Department of Obstetrics, Gynecology, and Reproductive Sciences, Yale University School of Medicine, New Haven, CT, 06520, USA.
Department of Immunobiology, Yale University School of Medicine, 333 Cedar Street, FMB307, New Haven, CT, 06520, USA.
J Cancer Res Clin Oncol. 2018 Dec;144(12):2449-2456. doi: 10.1007/s00432-018-2753-y. Epub 2018 Sep 25.
Hypersensitivity reactions (HSRs) to chemotherapy is an ongoing issue in cancer treatments. Strategies to induce tolerance and maximize chemotherapy efficacy include desensitization protocols. The precise impact of these protocols, however, in the long-term treatments remains unclear. We aim to compare overall survival (OS) in hypersensitive patients treated with carboplatin desensitization to patients without hypersensitivity reactions. We also sought to identify new risk factors for HSRs and reconfirm that the DNA repair enzyme, germline BRCA1/2 (gBRCA1/2), is a risk factor for hypersensitivity.
Retrospective study in patients with ovarian cancer tested for gBRCA1/2 mutations who received more than six infusions of carboplatin from August 2005 to November 2016. Two-sided Fisher exact, Student's t test and Gehan-Breslow-Wilcoxon test were used for statistical analysis. Univariate and multivariate analyses were completed to identify independent predictors of survival. Statistical significance was set with a two-sided p value of 0.05.
Ninety-one patients with gBRCA1/2 testing met inclusion. Forty patients (44%) were gBRCA1/2-deficient and 51 (56%) were gBRCA1/2-proficient. Patients with gBRCA1/2 deficiencies had a higher likelihood of developing carboplatin hypersensitivity, HR 6.433 (95% CI: 1.868-22.149). None of the patients with carboplatin hypersensitivity were given PARP inhibitors prior to the development of HSRs. The patients with recurrent advanced stage (III-IV) ovarian cancer had a higher likelihood of developing carboplatin hypersensitivity, HR 4.783 (1.008-22.689). Moreover, we found that hypersensitive patients who underwent carboplatin desensitization had a 48-month longer OS than patients without hypersensitivity to carboplatin not undergoing carboplatin desensitization (p = 0.0094). A subgroup analysis indicated that gBRCA1/2-proficient hypersensitive patients undergoing carboplatin desensitization had a 43-month longer OS than gBRCA1/2-proficient patients without HSRs (p = 0.034).

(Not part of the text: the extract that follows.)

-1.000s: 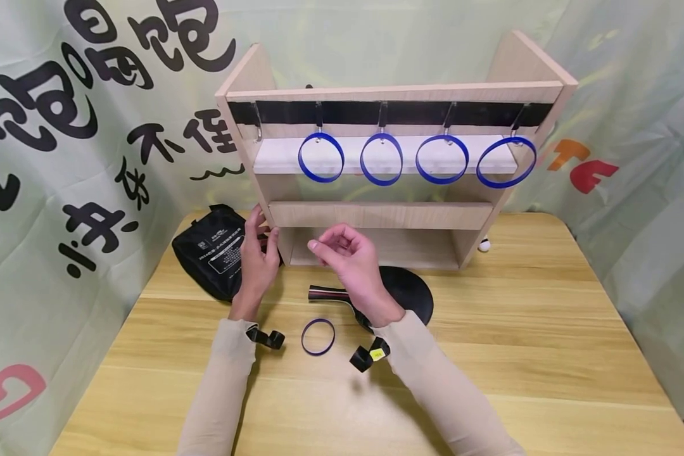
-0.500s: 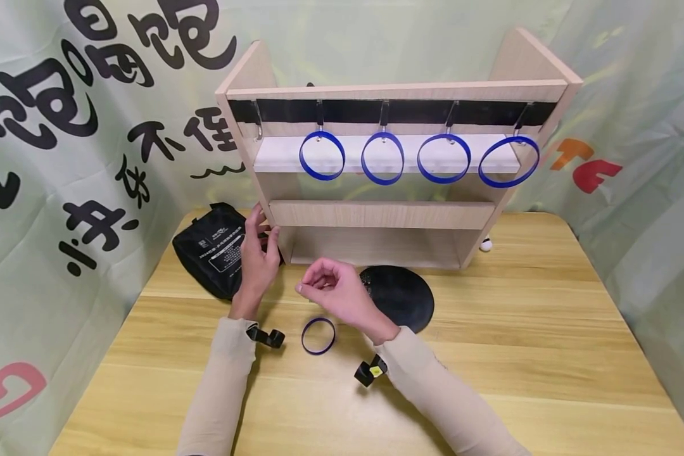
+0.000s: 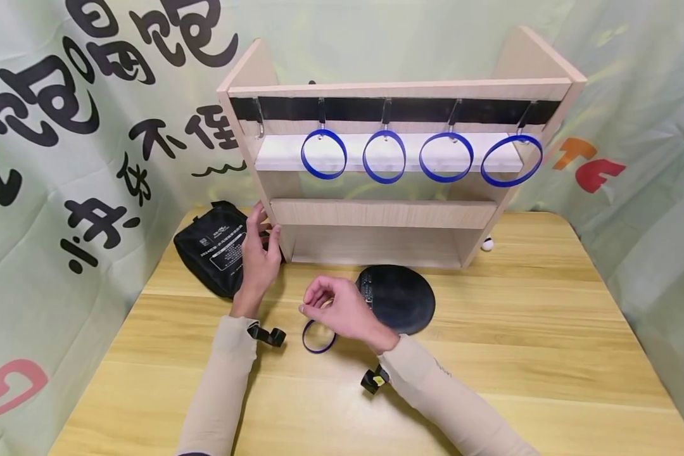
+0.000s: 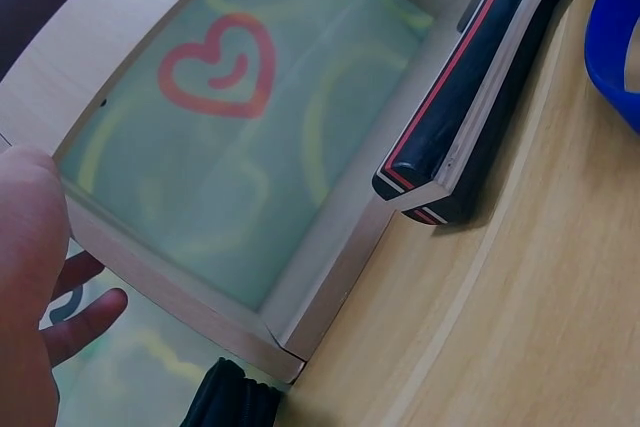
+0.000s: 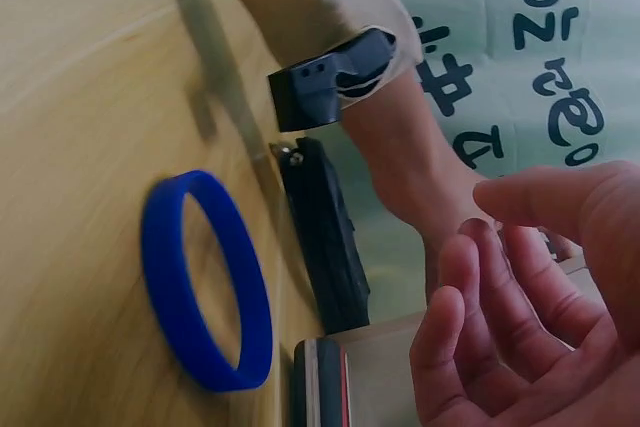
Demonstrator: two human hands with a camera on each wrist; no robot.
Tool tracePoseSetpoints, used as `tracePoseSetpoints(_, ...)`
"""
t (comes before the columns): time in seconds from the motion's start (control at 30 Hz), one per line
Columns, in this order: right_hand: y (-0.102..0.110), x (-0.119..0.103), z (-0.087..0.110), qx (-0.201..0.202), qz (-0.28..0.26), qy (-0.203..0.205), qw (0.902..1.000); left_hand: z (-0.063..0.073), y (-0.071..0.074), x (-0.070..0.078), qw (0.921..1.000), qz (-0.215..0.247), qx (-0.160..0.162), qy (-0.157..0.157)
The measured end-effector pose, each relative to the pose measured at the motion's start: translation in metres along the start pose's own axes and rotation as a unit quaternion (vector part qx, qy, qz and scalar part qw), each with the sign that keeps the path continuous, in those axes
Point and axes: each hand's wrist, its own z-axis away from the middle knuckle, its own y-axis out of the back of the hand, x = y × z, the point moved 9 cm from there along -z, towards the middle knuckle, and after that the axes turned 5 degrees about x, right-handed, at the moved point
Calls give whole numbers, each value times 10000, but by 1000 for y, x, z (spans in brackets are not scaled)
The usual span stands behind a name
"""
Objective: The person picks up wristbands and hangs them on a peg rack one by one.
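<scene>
My left hand (image 3: 259,256) holds the left side panel of the wooden shelf (image 3: 384,213), thumb at its front edge and fingers along the outside. In the left wrist view, fingertips (image 4: 95,317) show beyond that panel. My right hand (image 3: 342,307) hovers over the table with loosely curled fingers and nothing in them. Just below it lies a blue ring (image 5: 205,287), a wide flat band partly covered by the hand in the head view. Behind the hand is a black table tennis bat (image 3: 401,301); its handle (image 4: 450,97) shows in the left wrist view.
Several blue rings (image 3: 323,177) hang from hooks along the shelf's black strip (image 3: 353,109); the leftmost hook (image 3: 260,130) is bare. A black zipped bag (image 3: 213,247) lies left of the shelf. One small white ball (image 3: 487,244) sits by its right foot.
My right hand has come down and towards me from in front of the shelf, now overlapping the ring on the table. The left hand stays at the side panel.
</scene>
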Motion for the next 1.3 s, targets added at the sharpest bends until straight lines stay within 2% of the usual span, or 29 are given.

We confirmed that gBRCA1/2 deficiency and advanced stage are independent risk factors for development of carboplatin hypersensitivity in ovarian cancer patients. Our study also shows improved OS in hypersensitive patients receiving CD compared to non-hypersensitive patients, independent of gBRCA1/2.
化疗引起的过敏反应(HSR)是癌症治疗中的一个持续存在的问题。诱导耐受和最大化化疗疗效的策略包括脱敏方案。然而,这些方案在长期治疗中的确切影响尚不清楚。我们旨在比较接受卡铂脱敏治疗的过敏患者与无过敏反应患者的总生存期(OS)。我们还试图确定 HSR 的新危险因素,并再次证实种系 BRCA1/2(gBRCA1/2)DNA 修复酶是过敏的危险因素。
对 2005 年 8 月至 2016 年 11 月接受超过 6 次卡铂输注的卵巢癌患者进行回顾性研究,检测 gBRCA1/2 突变。使用双侧 Fisher 确切检验、Student t 检验和 Gehan-Breslow-Wilcoxon 检验进行统计分析。完成单变量和多变量分析以确定生存的独立预测因素。统计显著性设定为双侧 p 值为 0.05。
91 名接受 gBRCA1/2 检测的患者符合纳入标准。40 名患者(44%)为 gBRCA1/2 缺乏,51 名患者(56%)为 gBRCA1/2 功能正常。gBRCA1/2 缺乏的患者发生卡铂过敏的可能性更高,HR 6.433(95%CI:1.868-22.149)。在发生 HSR 之前,没有接受卡铂过敏的患者给予 PARP 抑制剂。复发性晚期(III-IV 期)卵巢癌患者发生卡铂过敏的可能性更高,HR 4.783(1.008-22.689)。此外,我们发现接受卡铂脱敏治疗的过敏患者的 OS 比未接受卡铂脱敏治疗的无卡铂过敏患者长 48 个月(p=0.0094)。亚组分析表明,gBRCA1/2 功能正常的过敏患者接受卡铂脱敏治疗的 OS 比 gBRCA1/2 功能正常且无 HSR 的患者长 43 个月(p=0.034)。
我们证实 gBRCA1/2 缺乏和晚期是卵巢癌患者发生卡铂过敏的独立危险因素。我们的研究还表明,接受 CD 的过敏患者的 OS 得到改善,与 gBRCA1/2 无关。